For all your breathless eloquence (not unappreciated), forgive me, but what was the upshot of “had we explored this further”? Were you able to convince the flock to spurn the overtures of 350.org et al? Or not?
Come up with an alternative to fossil fuels and run Exxon out of business. Seems like a logical way of dealing with the “evil” energy producers of the world.
Absolutely!
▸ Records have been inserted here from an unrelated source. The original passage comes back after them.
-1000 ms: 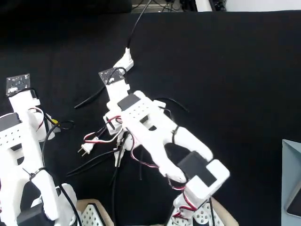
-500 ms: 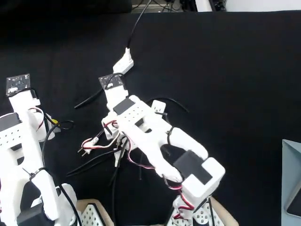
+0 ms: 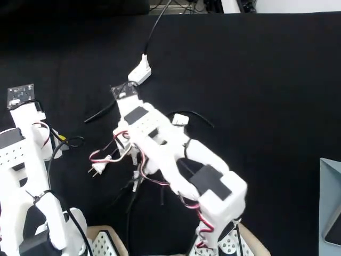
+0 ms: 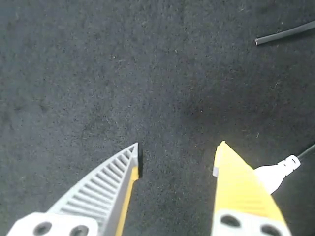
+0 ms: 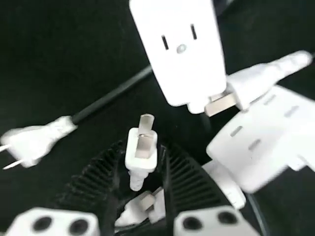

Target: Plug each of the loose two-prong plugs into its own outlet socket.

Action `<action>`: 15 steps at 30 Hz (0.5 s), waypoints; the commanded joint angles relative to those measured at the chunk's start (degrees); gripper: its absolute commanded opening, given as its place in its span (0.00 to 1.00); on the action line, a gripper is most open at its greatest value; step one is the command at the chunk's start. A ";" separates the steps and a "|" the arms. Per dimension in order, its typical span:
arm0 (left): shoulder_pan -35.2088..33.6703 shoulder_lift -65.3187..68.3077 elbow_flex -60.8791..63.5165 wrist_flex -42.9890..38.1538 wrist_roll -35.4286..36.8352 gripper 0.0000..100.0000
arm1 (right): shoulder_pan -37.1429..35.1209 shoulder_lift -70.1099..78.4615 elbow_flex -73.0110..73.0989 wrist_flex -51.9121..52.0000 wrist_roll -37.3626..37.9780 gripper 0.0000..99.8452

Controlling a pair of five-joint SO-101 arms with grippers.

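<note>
A black cloth covers the table (image 3: 277, 106), and both arms rise from its near edge. At about 7 o'clock in the high view stands the left arm (image 3: 24, 154). The left gripper (image 4: 179, 147) hangs over bare cloth with its fingers spread apart and nothing between them. A white plug body (image 4: 275, 172) lies just beside its yellow finger (image 4: 236, 182), and the cut end of a black cable (image 4: 285, 35) lies farther out. The right arm (image 3: 160, 144) stretches from 6 o'clock toward the middle of the table. At its 9 o'clock side a loose two-prong plug (image 3: 97, 169) rests on the cloth, its prongs pointing toward 8 o'clock and its black lead trailing back under the arm. A small white block (image 3: 180, 119) sits just beside the arm at its 3 o'clock side. The right gripper (image 5: 141, 153) is clamped on a white two-prong plug (image 5: 141, 142), held upright between the black ribbed fingers (image 5: 106, 169). Its prongs face the outlet block (image 5: 179, 49) and stop short of it. Another white plug (image 5: 256, 78) lies against that block's corner with one prong showing, and a second socket block (image 5: 256, 142) lies near it. From overhead the outlet block (image 3: 140, 70) sits at 12 o'clock of the right arm's tip, and its black cord (image 3: 157, 24) runs off toward the far edge.
</note>
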 commanded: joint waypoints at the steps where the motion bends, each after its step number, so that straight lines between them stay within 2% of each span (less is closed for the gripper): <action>1: -0.40 -0.79 -0.22 -0.79 0.79 0.25 | 0.79 -10.24 -4.53 2.29 -0.18 0.01; 9: -0.57 -0.79 -0.22 -0.79 0.79 0.25 | 7.82 -29.58 -3.91 2.37 -0.62 0.01; 15: -0.66 -0.79 -0.22 -0.79 0.79 0.25 | 17.32 -42.51 6.73 1.93 0.35 0.01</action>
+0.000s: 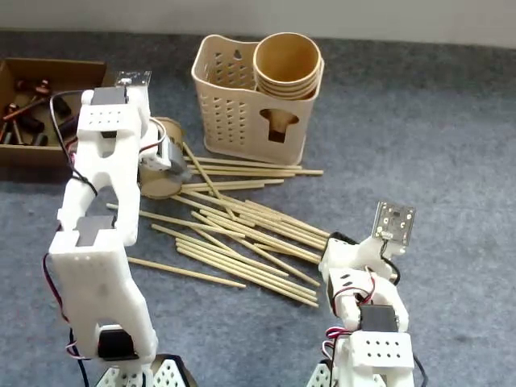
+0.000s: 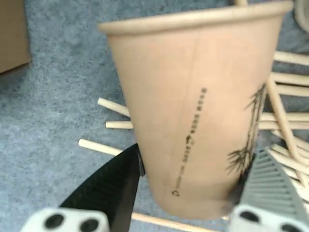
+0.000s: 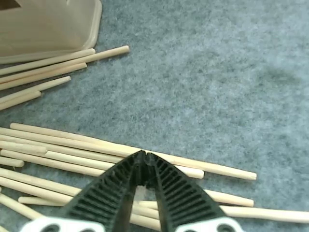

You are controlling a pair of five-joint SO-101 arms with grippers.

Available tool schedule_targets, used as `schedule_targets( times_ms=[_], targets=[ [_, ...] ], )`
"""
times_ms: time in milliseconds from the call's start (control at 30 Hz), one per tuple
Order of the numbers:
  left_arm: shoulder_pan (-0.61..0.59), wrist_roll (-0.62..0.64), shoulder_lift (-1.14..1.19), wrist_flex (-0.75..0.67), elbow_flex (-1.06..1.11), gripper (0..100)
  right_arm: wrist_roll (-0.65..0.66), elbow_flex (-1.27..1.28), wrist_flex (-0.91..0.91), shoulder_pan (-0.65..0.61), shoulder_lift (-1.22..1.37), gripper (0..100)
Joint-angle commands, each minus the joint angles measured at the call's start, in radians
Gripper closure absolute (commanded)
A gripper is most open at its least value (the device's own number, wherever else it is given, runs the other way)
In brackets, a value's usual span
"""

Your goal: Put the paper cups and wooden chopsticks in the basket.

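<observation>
One paper cup (image 2: 193, 121), beside the basket (image 1: 234, 105), is pinched near its base by the left end effector (image 2: 193, 162); it may buckle or slip. Right end effector (image 3: 145, 164) closed, empty, over chopsticks (image 3: 96, 154).

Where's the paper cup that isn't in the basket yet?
In the high view, the paper cup is in the left gripper at the left edge of the chopsticks, left of the basket.
</observation>
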Motion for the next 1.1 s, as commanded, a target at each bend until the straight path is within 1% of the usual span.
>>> schedule_targets(
  times_ms=[0,67,167,267,367,500,567,733,1067],
  targets=[
    [0.03,-0.006,-0.137,0.055,-0.005,71,-0.005,0.111,-0.022,0.007,-0.002,99.3],
    [0.03,-0.014,-0.196,0.086,-0.005,71,-0.005,0.111,-0.022,0.007,-0.002,99.3],
    [0.031,-0.058,-0.28,0.135,-0.004,71,-0.005,0.111,-0.022,0.007,-0.002,99.3],
    [0.031,-0.063,-0.363,0.17,0.007,71,-0.005,0.111,-0.022,0.007,-0.002,99.3],
    [0.031,-0.064,-0.475,0.164,0.087,71,-0.005,0.111,-0.022,0.007,-0.002,99.3],
    [0.068,-0.114,-0.661,0.16,0.249,71,-0.005,0.111,-0.022,0.007,-0.002,99.3],
    [0.084,-0.117,-0.763,0.112,0.344,71,-0.005,0.111,-0.022,0.007,-0.002,99.3],
    [0.101,-0.118,-1.001,-0.094,0.631,71,-0.005,0.111,-0.022,0.007,-0.002,99.3],
    [0.243,-0.112,-1.409,-0.486,1.193,71,-0.005,0.111,-0.022,0.007,-0.002,99.3]
  ],
)
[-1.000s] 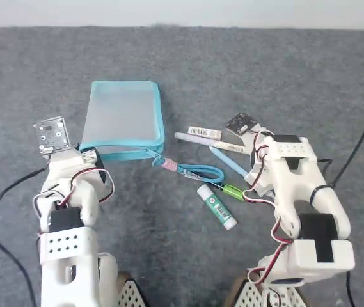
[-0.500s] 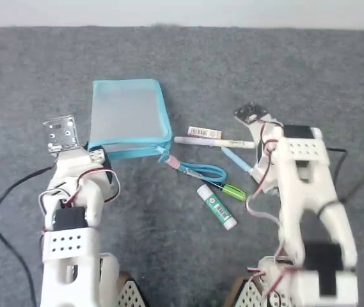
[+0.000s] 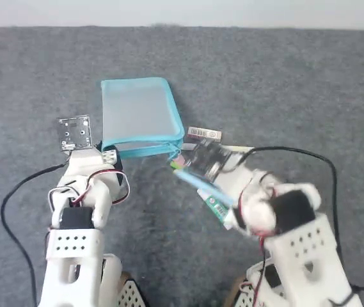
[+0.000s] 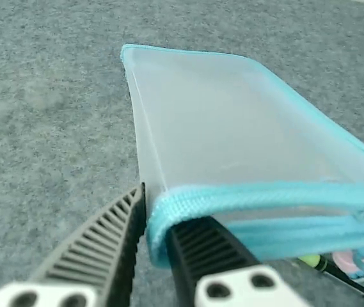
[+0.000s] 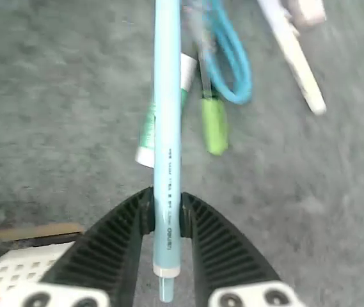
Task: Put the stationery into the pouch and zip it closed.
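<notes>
In the high view, the pouch is seen flat on the surface, with the blue pen held just beside its mouth. In the left wrist view, the left jaws are closed on the pouch's corner rim, which is judged soft and limp. In the right wrist view, the right jaws are clamped near the pen's end; the pen is judged light, stiff and slick.

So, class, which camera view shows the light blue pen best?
The right wrist view: the light blue pen runs lengthwise, clamped in the right claw. The high view catches a short slanted stretch near the pouch. The left wrist view faces the pouch itself.
</notes>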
If solar or wind were anywhere near cost parity with fossil fuels, as greens frequently claim, there would be no need for shareholder activism.
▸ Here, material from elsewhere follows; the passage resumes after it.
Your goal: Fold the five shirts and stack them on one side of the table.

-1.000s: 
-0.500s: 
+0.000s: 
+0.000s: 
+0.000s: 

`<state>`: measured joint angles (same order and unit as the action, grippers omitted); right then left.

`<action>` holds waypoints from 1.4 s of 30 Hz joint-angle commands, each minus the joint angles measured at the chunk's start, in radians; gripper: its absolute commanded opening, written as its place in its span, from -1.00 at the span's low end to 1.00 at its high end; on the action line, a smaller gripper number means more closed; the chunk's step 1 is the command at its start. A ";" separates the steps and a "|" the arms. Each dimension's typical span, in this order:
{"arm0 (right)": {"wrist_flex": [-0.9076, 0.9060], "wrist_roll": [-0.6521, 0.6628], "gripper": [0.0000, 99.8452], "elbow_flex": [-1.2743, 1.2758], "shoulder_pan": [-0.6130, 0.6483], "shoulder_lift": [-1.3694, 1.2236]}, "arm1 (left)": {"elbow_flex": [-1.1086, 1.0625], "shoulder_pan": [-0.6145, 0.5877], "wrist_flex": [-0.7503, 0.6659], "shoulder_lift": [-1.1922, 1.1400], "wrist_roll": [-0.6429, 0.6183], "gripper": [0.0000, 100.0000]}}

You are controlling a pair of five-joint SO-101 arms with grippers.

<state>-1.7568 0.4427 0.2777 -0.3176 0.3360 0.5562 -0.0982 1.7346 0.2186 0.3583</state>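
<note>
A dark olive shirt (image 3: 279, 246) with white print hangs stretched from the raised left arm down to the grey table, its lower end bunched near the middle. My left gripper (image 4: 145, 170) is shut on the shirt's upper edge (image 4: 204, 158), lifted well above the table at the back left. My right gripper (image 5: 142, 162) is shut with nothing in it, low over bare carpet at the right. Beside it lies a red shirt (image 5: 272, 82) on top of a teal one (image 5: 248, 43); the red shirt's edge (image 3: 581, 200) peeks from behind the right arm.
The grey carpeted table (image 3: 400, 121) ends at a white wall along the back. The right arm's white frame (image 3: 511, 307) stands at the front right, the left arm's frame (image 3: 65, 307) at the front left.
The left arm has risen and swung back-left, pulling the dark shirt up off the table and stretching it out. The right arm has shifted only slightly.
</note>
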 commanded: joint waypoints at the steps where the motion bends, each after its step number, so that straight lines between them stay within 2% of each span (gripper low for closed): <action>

Your CO 2 emissions are bad, Mine are OK
http://pagesix.com/2016/05/20/hypocrite-leo-takes-private-jet-to-collect-green-award/
“Leo DiCaprio picked up an environmental award in NYC this week — but hypocritically expanded his carbon footprint by 8,000 miles when he obtained the honor, by taking a private jet from Cannes, then flying straight back to France on another jet for a model-packed fund-raiser a night later.”
“DiCaprio was at the Cannes Film Festival this week, and was spotted there partying at club Gotha on Monday with model Georgia Fowler, then jetted back to New York for the Riverkeeper Fishermen’s Ball at Chelsea Piers on Wednesday, where he was honored …”
Like Santa, when Leo travels, he’s “laughing all the way”. To quote Doug Kenney, “Fist full of tit, glass of Jack, and barrel rolls in a Gates Learjet.”
Bill has really recently hurt the ExxonMobil stock
http://quotes.freerealtime.com/rt/frt/M?IM=quotes&symbol=XOM&type=Chart&SA=quotes
Link asks for a password?
Why he wouldn’t expect many a hitch in the road to shake off “flea” investors is beyond me, the people who control Exxon are the same ones pushing for carbon taxation.
Nowadays the King of Saud is able to startup income tax schemes out of “national distress” to fit soylent green futures and tax profits from both fists.
McKibben would get more results lobbying congress to pass a law allowing collusion and price fixing in the fossil fuel markets. This would lead to price increases which in turn would encourage energy independence, reduce demand, increase profits and taxes. The taxes thus collected can be used to build Trump’s Wall and reduce the deficit.
What is often forgotten is that you can only sell a share if someone else buys it. McKibben seems to be under the belief that divestment takes capital out of Exxon.